Single by Nipsey Hussle featuring Roddy Ricch and Hit-Boy
- Released: February 15, 2019
- Recorded: 2018
- Genre: West Coast hip hop
- Length: 3:53
- Label: All Money In; Atlantic;
- Songwriter(s): Ermias Asghedom; Rodrick Moore Jr.; Chauncey Hollis Jr.; Dustin James Corbett; Greg Allen Davis;
- Producer(s): Hit-Boy

Nipsey Hussle singles chronology
| "Perfect Timing" (2018) | "Racks in the Middle" (2019) | "Higher" (2019) |

Roddy Ricch singles chronology
| "Project Dreams" (2018) | "Racks in the Middle" (2019) | "How It Is" (2019) |

Music video
- "Racks In The Middle (feat. Roddy Ricch & Hit-Boy)" on YouTube

= Racks in the Middle =

"Racks in the Middle" is a song by American rapper Nipsey Hussle featuring fellow American rapper Roddy Ricch and American record producer Hit-Boy, released on February 15, 2019, through All Money In and Atlantic Records. It is the last single Hussle released during his lifetime, as he was shot dead on March 31, 2019. The song received nominations for Best Rap Song and Best Rap Performance at the 62nd Annual Grammy Awards, winning the latter. The award marked Hussle's first Grammy win, with his family and his partner Lauren London accepting the award on his behalf.

== Background ==
In an interview, Roddy Ricch said the song was initially only a collaboration between him and the song's producer Hit-Boy. He said Nipsey Hussle then heard the song and said he wanted it. Ricch recalls not liking the song at first, but putting his trust in Hussle who later claimed that "the streets are going to feel that shit".

==Critical reception==
Rolling Stone called the track atypical of Hussle's discography, saying his collaboration with Ricch and Hit-Boy resulted in a "more radio-friendly sound", but with "radical honesty" in its lyrics, which detail Hussle speaking to rap artist Tee Ran.

==Music video==
The music video was released to Hussle's YouTube channel on February 22, 2019, a week after the song's release, and features Hussle and Ricch rapping in front of women, various locations and luxury cars. Analysis of the video seems to show he's speaking to someone directly as said by him in his famous interview with Rap Genius, Billboard described the video as "lavish".
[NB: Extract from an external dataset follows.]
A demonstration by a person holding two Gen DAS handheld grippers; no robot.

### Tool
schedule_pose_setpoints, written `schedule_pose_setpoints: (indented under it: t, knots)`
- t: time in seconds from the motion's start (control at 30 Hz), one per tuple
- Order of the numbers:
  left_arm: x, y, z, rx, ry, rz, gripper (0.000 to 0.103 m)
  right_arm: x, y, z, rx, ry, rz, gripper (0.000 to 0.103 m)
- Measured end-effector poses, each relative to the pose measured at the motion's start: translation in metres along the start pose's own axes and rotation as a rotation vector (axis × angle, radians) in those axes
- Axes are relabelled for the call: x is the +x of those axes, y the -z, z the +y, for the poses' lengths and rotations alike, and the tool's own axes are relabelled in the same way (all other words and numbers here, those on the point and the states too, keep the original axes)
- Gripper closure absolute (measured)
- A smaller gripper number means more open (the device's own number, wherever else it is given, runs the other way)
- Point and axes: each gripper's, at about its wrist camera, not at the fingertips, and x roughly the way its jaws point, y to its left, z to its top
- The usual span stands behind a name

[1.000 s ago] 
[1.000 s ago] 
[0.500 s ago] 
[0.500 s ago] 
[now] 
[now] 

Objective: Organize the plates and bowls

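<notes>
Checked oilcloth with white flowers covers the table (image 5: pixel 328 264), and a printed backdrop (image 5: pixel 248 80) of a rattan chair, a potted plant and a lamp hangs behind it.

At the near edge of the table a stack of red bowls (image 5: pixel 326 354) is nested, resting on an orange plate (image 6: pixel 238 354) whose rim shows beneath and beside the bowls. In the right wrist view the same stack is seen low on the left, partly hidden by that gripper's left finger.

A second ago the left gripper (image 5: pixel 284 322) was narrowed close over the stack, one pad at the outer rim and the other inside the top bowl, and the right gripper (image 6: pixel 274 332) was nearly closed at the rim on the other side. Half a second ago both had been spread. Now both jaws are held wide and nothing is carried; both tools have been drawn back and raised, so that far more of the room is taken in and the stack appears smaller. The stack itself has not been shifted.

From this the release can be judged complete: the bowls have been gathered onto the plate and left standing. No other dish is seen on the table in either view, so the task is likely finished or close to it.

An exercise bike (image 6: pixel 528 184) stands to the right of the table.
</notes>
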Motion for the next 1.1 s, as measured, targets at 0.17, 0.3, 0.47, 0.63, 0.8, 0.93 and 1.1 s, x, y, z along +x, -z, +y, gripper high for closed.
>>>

==Commercial performance==
Following Hussle's death, his music sales increased by close to 3,000% and his streams increased by 1,773% in the United States, with "Racks in the Middle" accumulating 3,000 units, or 11.8 million streams. This led to the song being one of four songs by the rapper to posthumously debut on the Billboard Hot 100, with "Racks in the Middle" becoming his highest-charting as a lead artist.

==Charts==

===Weekly charts===

| Chart (2019) | Peak position |
|---|---|
| Canada (Canadian Hot 100) | 47 |
| Ireland (IRMA) | 70 |
| New Zealand Hot Singles (RMNZ) | 15 |
| Slovakia (Singles Digitál Top 100) | 93 |
| UK Singles (OCC) | 59 |
| US Billboard Hot 100 | 26 |
| US Hot R&B/Hip-Hop Songs (Billboard) | 11 |

===Year-end charts===

| Chart (2019) | Position |
|---|---|
| US Hot R&B/Hip-Hop Songs (Billboard) | 71 |

==Certifications==

| Region | Certification | Certified units/sales |
| Canada (Music Canada) | Platinum | 80,000^{‡} |
| New Zealand (RMNZ) | Gold | 15,000^{‡} |
| United Kingdom (BPI) | Silver | 200,000^{‡} |
| United States (RIAA) | Platinum | 1,000,000^{‡} |
^{‡} Sales+streaming figures based on certification alone.